Kanarek Center Develops Palliative Care Guide in Response to Covid-19

Kanarek Center Develops Palliative Care Guide in Response to Covid-19

The Kanarek Center for Palliative Care leads the way during the pandemic by providing critical guidance on end-of-life conversations to healthcare workers across the state.

Nursing homes across the nation have been heavily impacted during the Covid-19 pandemic. During its peak in Connecticut, nearly 1 out of every 10 nursing home residents represented more than 70 percent of all Covid related deaths in the state. The devastating mortality rate not only impacted the nursing home residents but also the health care workers providing care. With families unable to visit the homes, nurses were tasked with conducting difficult end-of-life conversations by phone.

As part of the mission of the Kanarek Center for Palliative Care Nursing (KCPC), Professor Eileen O’Shea, DNP, APRN, center director, and Associate Professor Alison Kris PhD, RN, FGSA partnered with the Connecticut Coalition to Improve End-of-life Care on an outreach project focused on getting critical information into the hands of these front-line workers. The end-of-life phone conversation guidelines, were provided by the Center to Advance Palliative Care (CAPC), which is part of the Icahn School of Medicine at Mount Sinai, and Serious Illness Conversations. The guide included scripts on how to approach serious illness conversations and how to have a telephone conversation with someone who is actively dying.

“Over the years the Kanarek Center has seen a resistance to embrace this type of education. It is a part of life, but difficult,” explained Dr. O’Shea. “I think now, nationally, the pandemic has challenged us in many ways and has drawn attention to advanced care planning.”

In nursing homes, Dr. Kris pointed out that physicians are present once a month leaving nurses to have these conversations. Dr. Kris said, “When a patient takes a turn for the worst and becomes very ill, quickly, as we have seen with the Covid-19 pandemic, the nurses are the initiators of these conversations.”

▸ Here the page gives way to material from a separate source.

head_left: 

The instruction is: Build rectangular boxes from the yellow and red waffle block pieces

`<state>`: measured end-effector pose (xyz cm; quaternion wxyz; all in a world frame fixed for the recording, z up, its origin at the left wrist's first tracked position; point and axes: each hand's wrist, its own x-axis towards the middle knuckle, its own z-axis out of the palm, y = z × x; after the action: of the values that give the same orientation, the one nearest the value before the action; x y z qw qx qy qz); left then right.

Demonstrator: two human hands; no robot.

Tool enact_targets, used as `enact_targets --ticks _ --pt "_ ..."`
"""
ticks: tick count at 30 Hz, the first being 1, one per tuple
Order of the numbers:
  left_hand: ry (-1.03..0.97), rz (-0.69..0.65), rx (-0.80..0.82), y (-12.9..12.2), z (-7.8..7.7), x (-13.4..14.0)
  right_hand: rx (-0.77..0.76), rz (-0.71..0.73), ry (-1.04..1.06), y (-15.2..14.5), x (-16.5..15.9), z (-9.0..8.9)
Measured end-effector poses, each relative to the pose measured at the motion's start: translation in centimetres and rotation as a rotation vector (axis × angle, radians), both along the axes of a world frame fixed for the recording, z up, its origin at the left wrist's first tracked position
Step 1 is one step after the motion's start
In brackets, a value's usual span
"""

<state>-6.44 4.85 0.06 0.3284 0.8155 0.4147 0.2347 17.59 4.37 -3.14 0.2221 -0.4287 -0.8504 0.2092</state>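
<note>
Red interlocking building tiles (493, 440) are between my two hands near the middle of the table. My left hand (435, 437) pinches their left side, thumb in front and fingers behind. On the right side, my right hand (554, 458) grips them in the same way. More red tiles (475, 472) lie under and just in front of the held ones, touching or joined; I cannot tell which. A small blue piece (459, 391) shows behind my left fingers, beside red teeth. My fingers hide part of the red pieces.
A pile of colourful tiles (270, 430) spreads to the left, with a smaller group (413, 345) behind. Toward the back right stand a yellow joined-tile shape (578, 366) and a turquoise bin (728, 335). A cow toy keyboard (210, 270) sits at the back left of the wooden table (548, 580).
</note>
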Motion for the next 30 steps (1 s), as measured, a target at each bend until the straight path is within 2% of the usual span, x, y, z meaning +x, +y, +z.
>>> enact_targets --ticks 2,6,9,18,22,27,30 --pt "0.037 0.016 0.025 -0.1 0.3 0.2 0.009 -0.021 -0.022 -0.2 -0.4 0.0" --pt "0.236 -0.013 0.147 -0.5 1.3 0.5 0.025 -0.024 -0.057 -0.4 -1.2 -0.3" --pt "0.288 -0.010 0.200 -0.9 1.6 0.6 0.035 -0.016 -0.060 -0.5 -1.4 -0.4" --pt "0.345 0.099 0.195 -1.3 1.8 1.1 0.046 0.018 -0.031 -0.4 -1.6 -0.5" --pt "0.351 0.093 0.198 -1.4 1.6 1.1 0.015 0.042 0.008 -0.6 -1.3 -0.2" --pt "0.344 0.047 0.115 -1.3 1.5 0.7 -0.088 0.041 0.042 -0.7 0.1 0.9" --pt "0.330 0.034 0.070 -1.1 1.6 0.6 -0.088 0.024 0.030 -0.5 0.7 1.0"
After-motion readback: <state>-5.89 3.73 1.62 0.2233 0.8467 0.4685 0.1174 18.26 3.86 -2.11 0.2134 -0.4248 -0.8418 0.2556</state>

In conjunction with National Nurses Week in May, and with the generous support of the Kanarek Center for Palliative Care, a small army of dedicated volunteers participated in heroes’ parades and distributed to more than 1,000 nursing home health care providers, information guides to help facilitate end-of-life conversations. 

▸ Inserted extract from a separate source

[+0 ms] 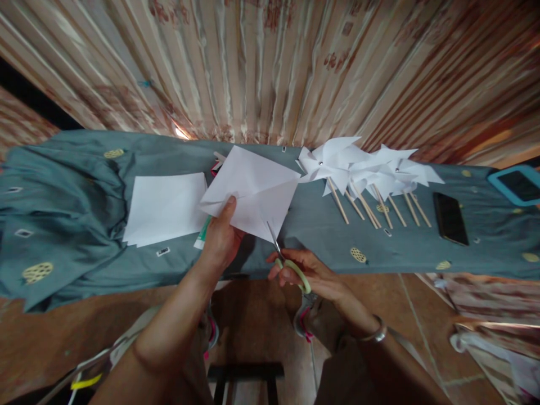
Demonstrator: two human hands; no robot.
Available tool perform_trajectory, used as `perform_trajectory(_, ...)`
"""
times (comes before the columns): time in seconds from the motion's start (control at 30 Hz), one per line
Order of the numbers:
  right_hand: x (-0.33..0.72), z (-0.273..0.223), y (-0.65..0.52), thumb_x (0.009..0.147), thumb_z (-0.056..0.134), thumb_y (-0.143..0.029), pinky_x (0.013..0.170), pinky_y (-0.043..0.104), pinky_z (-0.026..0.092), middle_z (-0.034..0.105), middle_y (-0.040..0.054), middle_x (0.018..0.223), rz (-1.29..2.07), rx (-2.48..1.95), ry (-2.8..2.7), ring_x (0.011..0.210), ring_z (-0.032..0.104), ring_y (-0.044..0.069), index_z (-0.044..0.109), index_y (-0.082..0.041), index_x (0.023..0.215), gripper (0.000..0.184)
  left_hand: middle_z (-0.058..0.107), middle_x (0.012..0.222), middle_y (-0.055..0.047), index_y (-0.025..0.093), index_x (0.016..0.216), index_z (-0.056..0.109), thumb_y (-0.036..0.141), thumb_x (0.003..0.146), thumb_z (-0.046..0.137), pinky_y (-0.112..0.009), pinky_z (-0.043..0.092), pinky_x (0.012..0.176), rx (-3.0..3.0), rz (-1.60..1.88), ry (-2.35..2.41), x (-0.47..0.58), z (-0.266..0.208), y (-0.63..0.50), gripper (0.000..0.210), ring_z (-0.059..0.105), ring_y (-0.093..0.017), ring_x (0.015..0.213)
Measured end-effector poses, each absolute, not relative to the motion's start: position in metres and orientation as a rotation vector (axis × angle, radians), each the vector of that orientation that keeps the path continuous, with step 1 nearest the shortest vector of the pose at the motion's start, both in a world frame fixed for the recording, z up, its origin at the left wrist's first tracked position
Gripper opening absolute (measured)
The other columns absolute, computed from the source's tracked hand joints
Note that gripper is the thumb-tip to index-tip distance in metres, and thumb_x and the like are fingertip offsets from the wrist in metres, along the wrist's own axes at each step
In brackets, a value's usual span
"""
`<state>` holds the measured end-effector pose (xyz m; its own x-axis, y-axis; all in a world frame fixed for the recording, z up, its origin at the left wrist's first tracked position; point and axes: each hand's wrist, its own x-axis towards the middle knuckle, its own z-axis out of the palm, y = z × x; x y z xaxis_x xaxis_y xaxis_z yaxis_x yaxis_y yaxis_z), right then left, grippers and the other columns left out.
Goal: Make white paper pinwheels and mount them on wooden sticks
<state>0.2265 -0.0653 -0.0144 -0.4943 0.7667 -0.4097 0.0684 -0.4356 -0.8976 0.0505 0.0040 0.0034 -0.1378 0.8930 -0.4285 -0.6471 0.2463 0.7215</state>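
My left hand (223, 233) grips a white square sheet of paper (257, 180) by its left side, thumb on top and the fingers hidden beneath. A slit runs inward from the sheet's left corner, and faint crease lines cross it. My right hand (301, 270) holds scissors (299, 273) with pale green handles. Their blades lie at the sheet's lower corner, pointing up toward its middle. Left of the sheet is a stack of white paper (166, 208). To the right lie several white paper pinwheels (358, 166) with wooden sticks (367, 208).
A grey-green cloth (329, 253) with pineapple prints covers the long table and bunches up at the left. A black phone (450, 219) and a blue-framed device (517, 185) lie at the right. Partly under the sheet is a green and white item (203, 233). A curtain (253, 73) hangs behind.
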Motion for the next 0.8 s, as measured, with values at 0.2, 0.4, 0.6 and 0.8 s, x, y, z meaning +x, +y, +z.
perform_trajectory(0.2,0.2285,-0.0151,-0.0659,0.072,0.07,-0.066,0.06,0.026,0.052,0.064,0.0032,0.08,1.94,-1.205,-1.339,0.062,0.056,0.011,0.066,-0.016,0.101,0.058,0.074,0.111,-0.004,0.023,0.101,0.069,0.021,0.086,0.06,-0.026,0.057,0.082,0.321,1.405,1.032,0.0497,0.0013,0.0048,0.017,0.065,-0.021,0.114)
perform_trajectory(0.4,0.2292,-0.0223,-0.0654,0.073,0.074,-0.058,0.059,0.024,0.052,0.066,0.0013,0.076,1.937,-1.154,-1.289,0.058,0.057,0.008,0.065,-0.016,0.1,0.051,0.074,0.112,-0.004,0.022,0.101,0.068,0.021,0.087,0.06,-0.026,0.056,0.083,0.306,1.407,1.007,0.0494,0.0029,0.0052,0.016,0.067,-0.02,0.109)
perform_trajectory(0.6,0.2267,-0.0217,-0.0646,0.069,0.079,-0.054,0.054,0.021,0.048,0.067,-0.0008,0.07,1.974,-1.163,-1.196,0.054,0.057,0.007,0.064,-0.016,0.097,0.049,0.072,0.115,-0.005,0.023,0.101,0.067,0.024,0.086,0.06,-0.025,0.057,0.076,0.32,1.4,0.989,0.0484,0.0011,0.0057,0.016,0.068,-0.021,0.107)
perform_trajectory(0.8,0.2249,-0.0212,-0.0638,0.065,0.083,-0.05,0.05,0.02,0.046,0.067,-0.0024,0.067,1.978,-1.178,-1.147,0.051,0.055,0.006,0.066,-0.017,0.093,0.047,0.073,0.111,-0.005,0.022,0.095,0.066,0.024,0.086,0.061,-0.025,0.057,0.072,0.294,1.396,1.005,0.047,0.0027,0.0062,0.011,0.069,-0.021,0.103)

While the global health crisis highlighted a whole new level of complexity and challenge around these difficult conversations due to family members’ inability to be with their loved ones, Fairfield’s Egan students have been well prepared to have these difficult conversations via simulation training they receive at the Kanarek Center. 

“We have a really important role in having palliative care and end-of-life discussions,” said Dr. O’Shea. “The practice that we do at the KCPC is critical. It’s not an easy conversation nor is it intuitive, but it can become a skill if it’s practiced.

 

Enhancing a patient’s quality of life, providing patients and families with supportive and spiritual care, and incorporating an interdisciplinary healthcare approach towards pain and symptom management, are all essential criteria to be met in the field of palliative and end-of-life care. Since its inception, the Kanarek Center has educated hundreds of nursing students and practicing nurses on the importance of providing compassionate, holistic, and high-quality care for patients with life-threatening conditions through comprehensive curriculum and clinical experiences.